Feature request: Support reading shp/shx/dbf bundles from a ZIP archive

jonas-p / go-shp

Go library for reading and writing ESRI Shapefiles. Pure Golang implementation based on the ESRI Shapefile technical description.

MIT License

255 stars 67 forks source link

Feature request: Support reading shp/shx/dbf bundles from a ZIP archive #4

Closed fawick closed 7 years ago

fawick commented 8 years ago

I usually encounter shapefiles that come as a ZIP which contains the .shp/.shx/.dbf. It would be great to have the possibility of iterating over the shapes and the database without uncompressing the ZIP beforehand.

This might prove to be non-trivial, as the io.ReadCloser that is returned by zip.File.Open does not support seeking. It might be okay for the shapes, as they are read sequentially, anyway, but the random-access to the DBF will not be possible.

As the typical use case might be iterating over all shapes and their individual attributes, one might restrict the access to the attributes to the ones belonging to the last read shape.

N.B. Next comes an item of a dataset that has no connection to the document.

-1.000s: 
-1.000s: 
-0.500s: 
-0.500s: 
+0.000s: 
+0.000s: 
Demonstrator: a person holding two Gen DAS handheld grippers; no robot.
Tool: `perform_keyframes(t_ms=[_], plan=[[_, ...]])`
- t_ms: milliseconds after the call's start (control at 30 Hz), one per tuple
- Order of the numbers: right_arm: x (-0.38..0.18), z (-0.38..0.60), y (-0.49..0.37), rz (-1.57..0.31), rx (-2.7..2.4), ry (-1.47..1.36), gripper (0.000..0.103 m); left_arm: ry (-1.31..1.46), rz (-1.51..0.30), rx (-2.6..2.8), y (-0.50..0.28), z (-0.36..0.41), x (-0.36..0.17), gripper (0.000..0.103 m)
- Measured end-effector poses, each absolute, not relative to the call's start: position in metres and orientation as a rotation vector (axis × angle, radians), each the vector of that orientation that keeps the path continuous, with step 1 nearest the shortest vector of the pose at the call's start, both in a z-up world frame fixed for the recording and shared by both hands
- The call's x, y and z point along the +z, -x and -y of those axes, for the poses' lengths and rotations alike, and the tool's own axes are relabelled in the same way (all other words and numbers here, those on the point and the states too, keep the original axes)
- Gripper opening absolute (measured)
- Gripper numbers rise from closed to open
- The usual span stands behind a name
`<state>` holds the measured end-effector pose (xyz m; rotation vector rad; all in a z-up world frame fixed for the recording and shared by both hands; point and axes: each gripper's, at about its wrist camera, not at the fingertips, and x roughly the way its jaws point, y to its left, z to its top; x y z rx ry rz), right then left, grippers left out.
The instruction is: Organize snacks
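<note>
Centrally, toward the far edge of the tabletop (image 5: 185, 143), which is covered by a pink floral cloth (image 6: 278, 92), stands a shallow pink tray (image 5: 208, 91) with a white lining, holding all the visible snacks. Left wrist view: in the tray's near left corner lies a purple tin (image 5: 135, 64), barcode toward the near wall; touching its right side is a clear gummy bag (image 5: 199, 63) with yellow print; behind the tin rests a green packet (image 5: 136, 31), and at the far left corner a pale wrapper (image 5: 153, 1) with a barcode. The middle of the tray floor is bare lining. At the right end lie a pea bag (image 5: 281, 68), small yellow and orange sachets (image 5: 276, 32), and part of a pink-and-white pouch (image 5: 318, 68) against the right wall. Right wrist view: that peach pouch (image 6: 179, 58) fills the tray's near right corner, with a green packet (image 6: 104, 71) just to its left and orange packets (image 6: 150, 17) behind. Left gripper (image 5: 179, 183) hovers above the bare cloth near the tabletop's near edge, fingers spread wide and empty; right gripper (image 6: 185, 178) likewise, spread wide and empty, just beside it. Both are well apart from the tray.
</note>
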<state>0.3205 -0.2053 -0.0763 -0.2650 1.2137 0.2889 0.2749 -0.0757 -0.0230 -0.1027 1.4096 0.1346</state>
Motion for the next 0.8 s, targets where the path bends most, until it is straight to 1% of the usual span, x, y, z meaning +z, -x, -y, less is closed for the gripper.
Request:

I imagine something like a type ZipReader that has func (z *ZipReader) Next() and func (z *ZipReader) ShapeFields() (row int, shape Shape, fieldValues []string) which can be used in a loop in the same way the methods of shp.Reader are.

Internally Next() would read the .shp one shape and the .dbf one row at a time, with the latter internally buffered as a plain []byte-slice which is later interpreted in the same way by shp.ZipReader.ShapeFields as shp.Reader.ReadAttribute does with the single attributes now.

fawick commented 8 years ago

Alternatively, instead of ShapeFields, the ZipReader might have a Shape() (int, Shape) and a ReadAttributes(field int) string. That would not waste the effort interpreting all the fields that the user will not be interested in later.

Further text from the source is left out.